[TASK]: The listing below holds pictures; exclude them. Return exactly the lines from the one with "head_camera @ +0" through the one with "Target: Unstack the".

*** Opening AVAILABLE DATA ***

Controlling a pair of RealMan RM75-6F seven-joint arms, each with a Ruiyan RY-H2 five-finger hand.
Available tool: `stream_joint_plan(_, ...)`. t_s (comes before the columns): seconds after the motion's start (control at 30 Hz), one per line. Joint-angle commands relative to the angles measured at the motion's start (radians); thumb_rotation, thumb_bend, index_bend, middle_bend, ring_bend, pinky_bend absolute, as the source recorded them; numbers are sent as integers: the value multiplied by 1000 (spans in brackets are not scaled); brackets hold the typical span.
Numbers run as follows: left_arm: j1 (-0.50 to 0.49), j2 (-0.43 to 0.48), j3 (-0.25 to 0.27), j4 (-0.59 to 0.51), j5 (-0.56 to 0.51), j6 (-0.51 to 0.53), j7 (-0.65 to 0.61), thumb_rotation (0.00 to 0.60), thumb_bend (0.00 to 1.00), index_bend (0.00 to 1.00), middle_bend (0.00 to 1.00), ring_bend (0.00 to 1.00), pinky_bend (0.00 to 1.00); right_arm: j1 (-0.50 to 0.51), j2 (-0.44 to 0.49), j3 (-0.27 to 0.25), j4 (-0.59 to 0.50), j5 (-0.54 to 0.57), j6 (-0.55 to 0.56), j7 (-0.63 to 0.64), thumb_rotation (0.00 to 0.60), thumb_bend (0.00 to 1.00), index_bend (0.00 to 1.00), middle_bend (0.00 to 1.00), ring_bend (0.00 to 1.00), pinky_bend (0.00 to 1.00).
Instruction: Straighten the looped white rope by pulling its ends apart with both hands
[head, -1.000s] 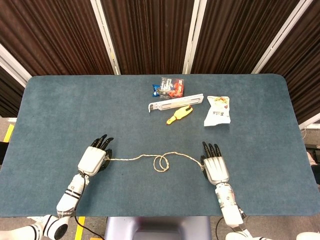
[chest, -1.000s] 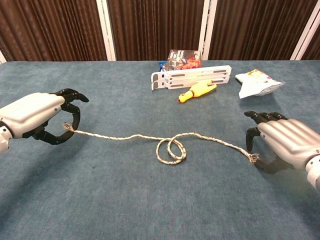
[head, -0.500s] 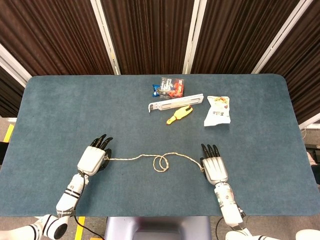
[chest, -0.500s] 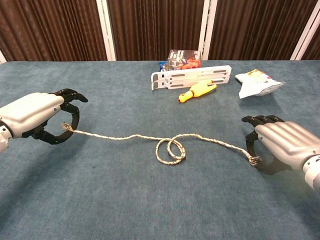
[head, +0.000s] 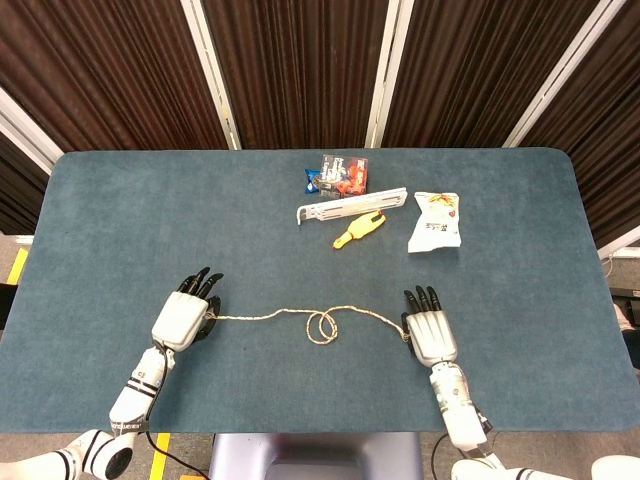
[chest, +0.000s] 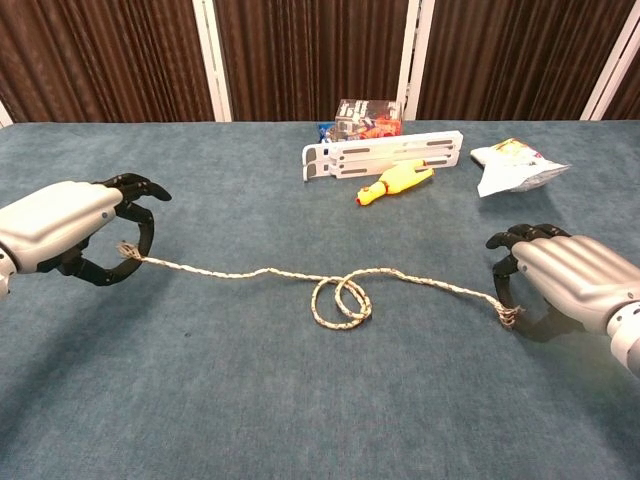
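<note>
Pinching each end of the white rope (chest: 262, 272), our left hand (chest: 62, 228) and right hand (chest: 572, 279) have their fingers closed on it; its loop (chest: 341, 301) lies mid-tabletop between them. We should pull steadily toward 9 and 3 o'clock, keeping the pinches firm.

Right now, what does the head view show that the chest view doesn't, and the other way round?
Only the head view shows the whole table outline with all its edges, and both forearms running back toward the robot. Only the chest view shows, from the side, the left hand pinching the rope's frayed end, and the other end at the right hand's fingertips. Both show the white rope still looped in the middle, the yellow toy, the white bag and the white rack.
</note>
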Motion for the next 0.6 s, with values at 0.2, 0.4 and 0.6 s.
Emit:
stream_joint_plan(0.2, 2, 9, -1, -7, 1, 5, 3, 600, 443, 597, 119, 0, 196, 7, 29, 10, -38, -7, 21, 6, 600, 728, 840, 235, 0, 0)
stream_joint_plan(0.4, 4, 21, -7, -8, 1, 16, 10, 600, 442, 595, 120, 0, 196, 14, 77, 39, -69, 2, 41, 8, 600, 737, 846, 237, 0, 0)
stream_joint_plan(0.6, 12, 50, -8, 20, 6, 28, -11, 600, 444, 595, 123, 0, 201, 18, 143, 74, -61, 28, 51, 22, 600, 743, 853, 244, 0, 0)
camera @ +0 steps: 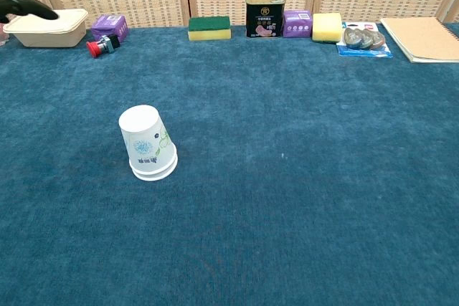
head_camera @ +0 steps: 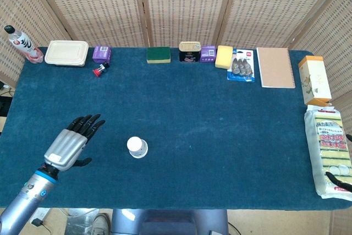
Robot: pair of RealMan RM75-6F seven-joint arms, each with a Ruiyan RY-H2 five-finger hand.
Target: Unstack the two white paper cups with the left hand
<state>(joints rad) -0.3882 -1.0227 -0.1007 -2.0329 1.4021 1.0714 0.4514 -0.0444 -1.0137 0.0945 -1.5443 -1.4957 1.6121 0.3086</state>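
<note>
Two white paper cups (head_camera: 137, 147) stand stacked upside down on the blue cloth, left of the middle; in the chest view the cups (camera: 148, 142) show a blue and green print. My left hand (head_camera: 72, 142) hovers to the left of them with its black fingers spread and nothing in it, a clear gap away. Its fingertips (camera: 29, 6) show at the upper left edge of the chest view. Of my right hand (head_camera: 341, 180) only dark fingertips show at the right edge, by the sponge pack.
Along the far edge lie a bottle (head_camera: 21, 44), a beige lidded box (head_camera: 66, 53), purple boxes (head_camera: 102, 53), a red button (head_camera: 99, 70), a green sponge (head_camera: 158, 54), a tin (head_camera: 188, 52), a yellow sponge (head_camera: 224, 56), a notebook (head_camera: 275, 67). A sponge pack (head_camera: 330, 149) lies at right.
</note>
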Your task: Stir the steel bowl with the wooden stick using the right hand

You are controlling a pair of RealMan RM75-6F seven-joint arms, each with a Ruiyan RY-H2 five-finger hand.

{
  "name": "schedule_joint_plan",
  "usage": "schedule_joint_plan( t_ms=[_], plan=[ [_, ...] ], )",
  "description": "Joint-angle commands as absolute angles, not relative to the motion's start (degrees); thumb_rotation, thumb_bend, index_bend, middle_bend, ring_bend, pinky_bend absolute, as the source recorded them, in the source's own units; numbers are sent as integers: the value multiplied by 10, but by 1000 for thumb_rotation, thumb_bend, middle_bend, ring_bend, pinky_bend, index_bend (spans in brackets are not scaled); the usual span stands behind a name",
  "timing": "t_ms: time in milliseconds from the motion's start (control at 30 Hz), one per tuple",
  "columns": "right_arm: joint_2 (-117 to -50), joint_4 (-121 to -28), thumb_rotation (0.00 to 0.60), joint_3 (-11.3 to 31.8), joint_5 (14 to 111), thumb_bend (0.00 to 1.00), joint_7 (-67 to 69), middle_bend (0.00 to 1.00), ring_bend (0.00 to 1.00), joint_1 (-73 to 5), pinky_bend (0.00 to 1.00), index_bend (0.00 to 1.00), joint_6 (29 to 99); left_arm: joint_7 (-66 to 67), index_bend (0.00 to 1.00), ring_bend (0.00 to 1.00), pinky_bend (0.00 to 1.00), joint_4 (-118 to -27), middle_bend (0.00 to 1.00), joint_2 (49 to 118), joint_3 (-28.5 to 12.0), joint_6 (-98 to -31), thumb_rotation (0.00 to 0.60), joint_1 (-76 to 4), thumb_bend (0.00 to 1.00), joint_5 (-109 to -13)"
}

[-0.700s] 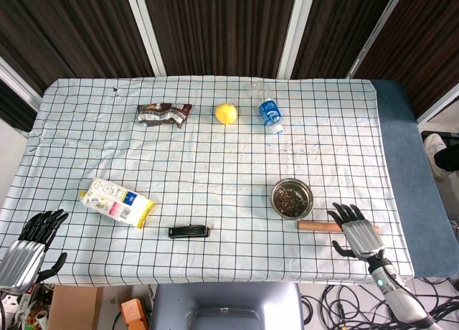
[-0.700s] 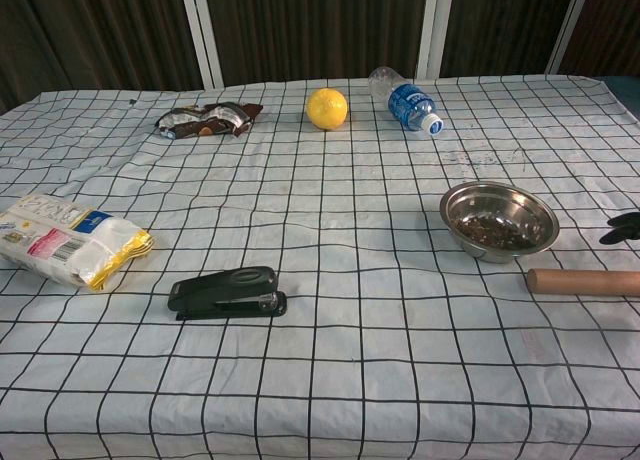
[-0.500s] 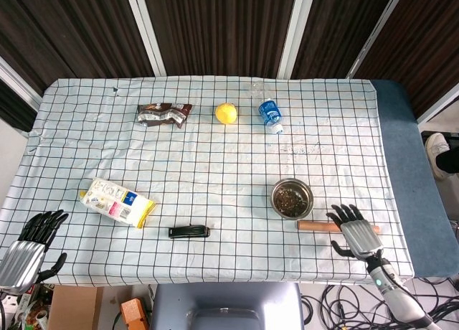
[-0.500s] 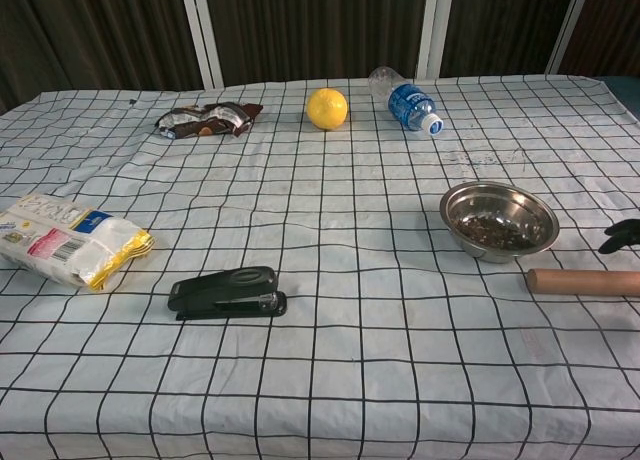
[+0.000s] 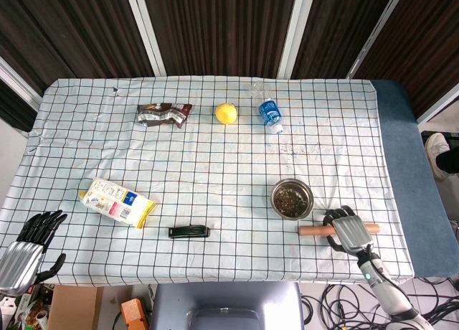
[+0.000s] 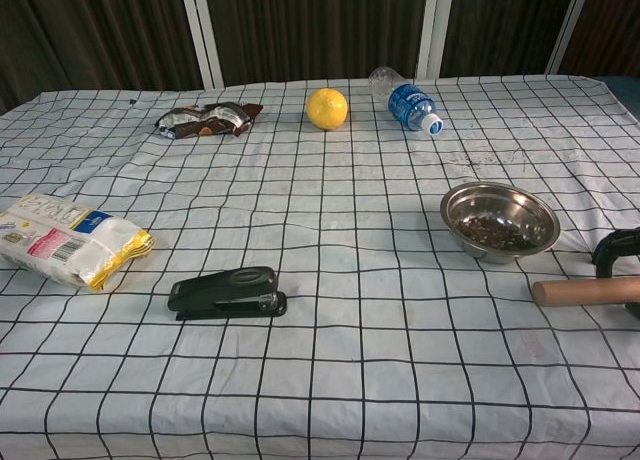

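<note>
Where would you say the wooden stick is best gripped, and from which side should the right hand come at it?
Grip the wooden stick around its right half, coming down from above. It lies flat on the tablecloth, roughly crosswise, just in front of the steel bowl, so fingers can wrap its round shaft there. That leaves the left end, nearest the bowl, free for stirring. The right hand is already over that part.
</note>
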State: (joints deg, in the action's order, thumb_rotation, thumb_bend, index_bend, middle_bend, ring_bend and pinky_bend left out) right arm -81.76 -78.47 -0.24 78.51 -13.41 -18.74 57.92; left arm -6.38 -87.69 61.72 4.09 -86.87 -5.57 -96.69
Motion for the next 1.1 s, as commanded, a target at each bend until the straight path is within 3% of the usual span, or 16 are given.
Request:
schedule_joint_plan(
  t_ms=[33, 300, 600, 1100],
  plan=[
    [-821, -783, 600, -1, 783, 372, -138, 287, 243, -187, 227, 498, 584, -64, 0, 0, 76, -877, 48, 617, 41, -869, 600, -55, 393, -967],
    [-812, -791, 600, 0, 779, 372, -141, 303, 262, -182, 254, 518, 600, -64, 0, 0, 76, -877, 47, 617, 41, -869, 600, -55, 391, -967],
    [-822, -782, 600, 6, 786, 380, -129, 443, 454, -173, 408, 709, 633, -63, 0, 0, 76, -878, 48, 617, 40, -867, 600, -56, 390, -966],
    [-814, -776, 600, 20, 810, 387, -64, 473, 510, -159, 475, 758, 689, -64, 0, 0, 76, -878, 48, 617, 40, -866, 600, -57, 391, -965]
  ],
)
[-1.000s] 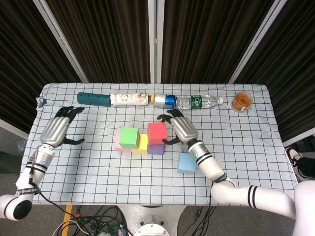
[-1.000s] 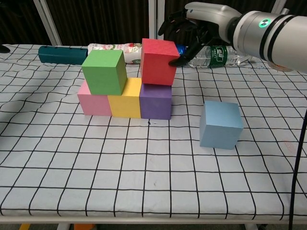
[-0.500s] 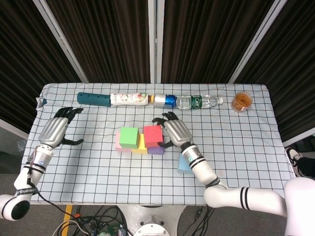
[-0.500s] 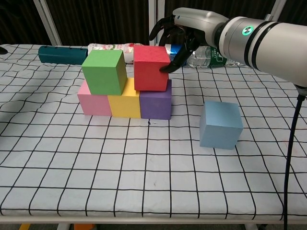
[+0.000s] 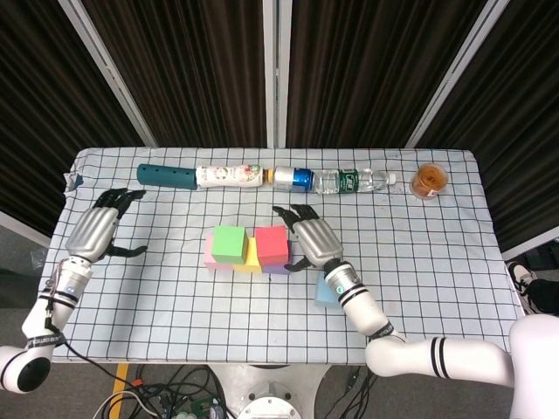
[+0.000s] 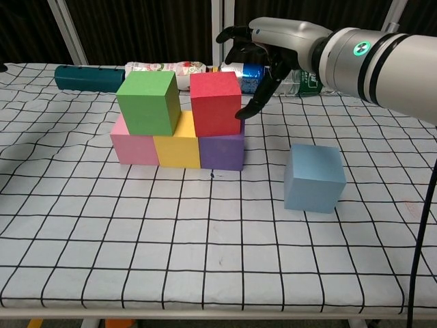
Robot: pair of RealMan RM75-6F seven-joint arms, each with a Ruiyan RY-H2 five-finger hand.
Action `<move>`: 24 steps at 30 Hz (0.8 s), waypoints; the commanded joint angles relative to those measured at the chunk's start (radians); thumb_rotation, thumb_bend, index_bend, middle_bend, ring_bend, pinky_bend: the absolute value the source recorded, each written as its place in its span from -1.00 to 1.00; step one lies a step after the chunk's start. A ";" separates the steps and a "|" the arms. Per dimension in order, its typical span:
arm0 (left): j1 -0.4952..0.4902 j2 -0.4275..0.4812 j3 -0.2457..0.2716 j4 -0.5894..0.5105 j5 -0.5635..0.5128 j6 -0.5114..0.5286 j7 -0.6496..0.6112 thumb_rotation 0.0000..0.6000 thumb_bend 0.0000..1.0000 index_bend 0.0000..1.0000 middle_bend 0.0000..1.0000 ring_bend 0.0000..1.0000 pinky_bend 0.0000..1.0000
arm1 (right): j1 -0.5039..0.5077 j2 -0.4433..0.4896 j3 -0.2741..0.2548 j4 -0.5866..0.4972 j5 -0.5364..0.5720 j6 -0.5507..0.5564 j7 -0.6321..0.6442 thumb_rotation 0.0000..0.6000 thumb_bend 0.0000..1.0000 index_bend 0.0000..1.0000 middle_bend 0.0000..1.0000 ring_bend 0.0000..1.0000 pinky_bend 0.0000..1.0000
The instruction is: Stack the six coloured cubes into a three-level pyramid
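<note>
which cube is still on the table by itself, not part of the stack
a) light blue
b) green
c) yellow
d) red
a: the light blue cube sits alone on the checked cloth, apart from the stack, whereas the green cube and red cube rest on the row of pink, yellow and purple.

No text can be read. The clear plastic bottle with a green label [image 5: 351, 181] and the white printed bottle [image 5: 229, 175] show labels, but their print is too small.
</note>
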 commanded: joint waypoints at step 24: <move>0.011 0.005 -0.008 -0.008 -0.022 -0.010 0.003 1.00 -0.78 -0.74 -0.73 -0.88 -0.88 | 0.023 0.033 -0.019 0.203 -0.309 -0.205 0.293 1.00 -1.00 -0.62 -0.46 -1.00 -1.00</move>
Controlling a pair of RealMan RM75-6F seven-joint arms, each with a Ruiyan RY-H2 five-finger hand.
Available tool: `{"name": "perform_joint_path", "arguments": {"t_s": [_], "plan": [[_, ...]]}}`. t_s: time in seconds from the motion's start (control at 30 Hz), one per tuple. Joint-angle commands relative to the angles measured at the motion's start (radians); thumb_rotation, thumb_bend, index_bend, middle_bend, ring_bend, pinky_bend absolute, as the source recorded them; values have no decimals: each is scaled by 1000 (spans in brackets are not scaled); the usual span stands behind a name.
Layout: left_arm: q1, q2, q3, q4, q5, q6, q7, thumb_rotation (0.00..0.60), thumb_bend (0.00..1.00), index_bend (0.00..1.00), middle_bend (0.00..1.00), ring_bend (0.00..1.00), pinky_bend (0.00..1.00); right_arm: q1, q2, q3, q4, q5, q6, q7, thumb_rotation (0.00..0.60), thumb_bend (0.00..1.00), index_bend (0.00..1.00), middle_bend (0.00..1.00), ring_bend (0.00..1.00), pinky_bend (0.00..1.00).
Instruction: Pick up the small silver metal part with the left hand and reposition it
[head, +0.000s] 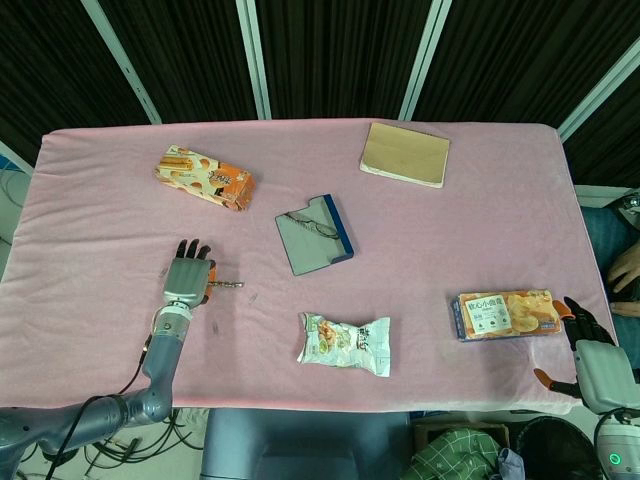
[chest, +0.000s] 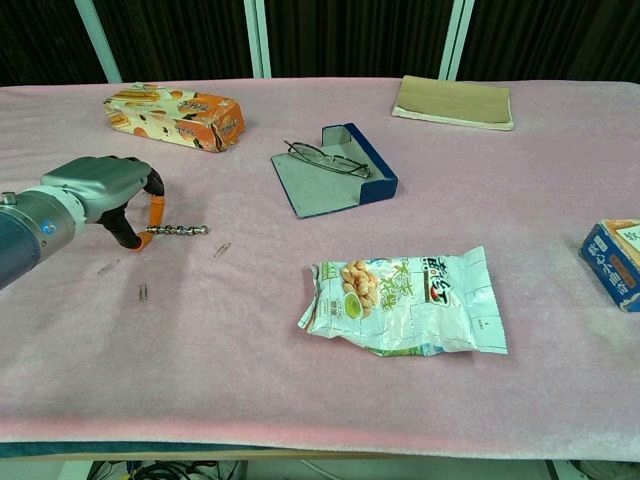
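On the pink table (head: 420, 250), the left hand (chest: 105, 190) sits at nine o'clock, its fingertips (chest: 150, 210) pinching one end of the silver metal part (chest: 180, 230), which lies on the cloth pointing toward three o'clock. Best to firm the pinch, then lift level. The right hand (head: 590, 355) rests spread at four o'clock.

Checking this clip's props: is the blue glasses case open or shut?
Open. The glasses case lies with its flap spread flat on the table, and the glasses rest on it uncovered.
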Motion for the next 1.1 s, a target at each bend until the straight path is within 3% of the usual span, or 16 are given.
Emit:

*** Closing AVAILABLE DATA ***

[ANSWER FOR THIS EXERCISE]:
head_camera @ +0 steps: 
Robot: pair of RealMan RM75-6F seven-joint arms, each with a Ruiyan RY-H2 five-finger hand.
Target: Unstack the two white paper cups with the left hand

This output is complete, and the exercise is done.